▶ _What to produce_
Although pictures appear in the data, the answer should contain only the lines from its start through the line with "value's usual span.", written out exactly.

--------------------

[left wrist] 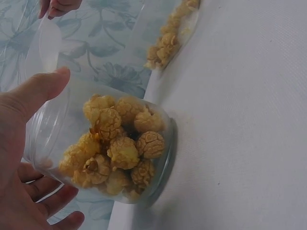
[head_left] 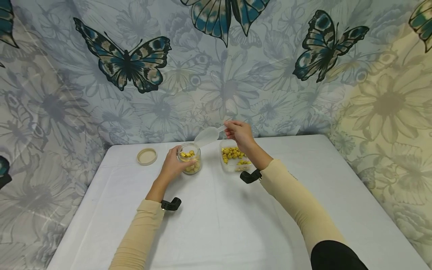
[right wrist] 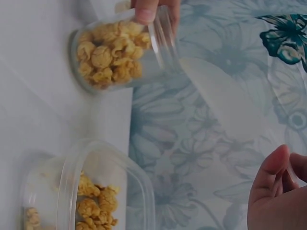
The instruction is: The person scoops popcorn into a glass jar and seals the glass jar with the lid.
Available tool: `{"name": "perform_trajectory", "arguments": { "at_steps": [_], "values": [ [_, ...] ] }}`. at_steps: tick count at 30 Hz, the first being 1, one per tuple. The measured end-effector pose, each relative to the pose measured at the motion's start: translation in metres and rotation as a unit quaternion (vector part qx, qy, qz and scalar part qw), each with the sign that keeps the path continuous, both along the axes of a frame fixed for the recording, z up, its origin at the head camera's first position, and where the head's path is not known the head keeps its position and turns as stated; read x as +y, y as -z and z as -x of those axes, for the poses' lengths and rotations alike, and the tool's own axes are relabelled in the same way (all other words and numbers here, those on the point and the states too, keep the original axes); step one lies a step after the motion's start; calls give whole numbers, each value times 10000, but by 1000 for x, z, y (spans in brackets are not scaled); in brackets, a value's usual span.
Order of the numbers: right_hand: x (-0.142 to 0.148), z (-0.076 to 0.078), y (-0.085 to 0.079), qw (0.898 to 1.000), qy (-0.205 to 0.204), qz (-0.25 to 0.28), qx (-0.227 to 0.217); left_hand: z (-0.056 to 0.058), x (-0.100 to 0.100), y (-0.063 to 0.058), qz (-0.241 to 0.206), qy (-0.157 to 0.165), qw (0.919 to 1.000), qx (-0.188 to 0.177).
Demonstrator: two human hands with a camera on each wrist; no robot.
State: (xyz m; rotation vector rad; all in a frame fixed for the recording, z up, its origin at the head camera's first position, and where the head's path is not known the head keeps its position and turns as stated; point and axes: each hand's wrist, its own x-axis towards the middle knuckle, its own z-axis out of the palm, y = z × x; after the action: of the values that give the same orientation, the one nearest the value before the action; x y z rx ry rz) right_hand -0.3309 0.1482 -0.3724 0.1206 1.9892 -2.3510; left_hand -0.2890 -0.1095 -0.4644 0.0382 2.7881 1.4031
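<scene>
A glass jar [head_left: 197,165] stands upright on the table, partly filled with caramel popcorn [left wrist: 120,148]. My left hand [head_left: 173,164] grips it round the side, thumb towards me. Above and right of the jar, my right hand [head_left: 239,133] pinches the handle of a translucent white plastic spoon [head_left: 207,136]. The spoon's bowl slants down, its tip at the jar's mouth, and looks bare in the right wrist view. Below the right hand sits a clear plastic container [right wrist: 67,177] with more popcorn [right wrist: 98,203], partly hidden by the forearm in the head view.
A round lid [head_left: 146,156] with a beige rim lies left of the jar. The table [head_left: 216,225] has a white cover, and a butterfly-patterned cloth [head_left: 229,90] hangs right behind its far edge.
</scene>
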Motion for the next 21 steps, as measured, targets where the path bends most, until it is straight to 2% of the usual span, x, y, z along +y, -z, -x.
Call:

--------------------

▶ _Answer space_
[left wrist] 
[head_left] 
[right wrist] 
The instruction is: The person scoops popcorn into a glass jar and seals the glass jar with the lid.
Available tool: `{"name": "perform_trajectory", "arguments": { "at_steps": [_], "values": [ [_, ...] ] }}`. at_steps: tick count at 30 Hz, the first being 1, one per tuple. The measured end-effector pose, each relative to the pose measured at the motion's start: translation in metres and rotation as a unit quaternion (vector part qx, qy, qz and scalar part qw), each with the sign that keeps the path continuous, both along the axes of a frame fixed for the recording, z up, its origin at the head camera's first position, and where the head's path is not known the head keeps its position and turns as stated; read x as +y, y as -z and z as -x of those axes, for the poses' lengths and rotations alike, and the tool's own axes are relabelled in the same way (all other words and numbers here, those on the point and the states too, keep the original axes); step one lies a step after the motion's start; calls give whole numbers, each value times 10000, but by 1000 for x, z, y (spans in brackets are not scaled); in brackets, a value's usual span.

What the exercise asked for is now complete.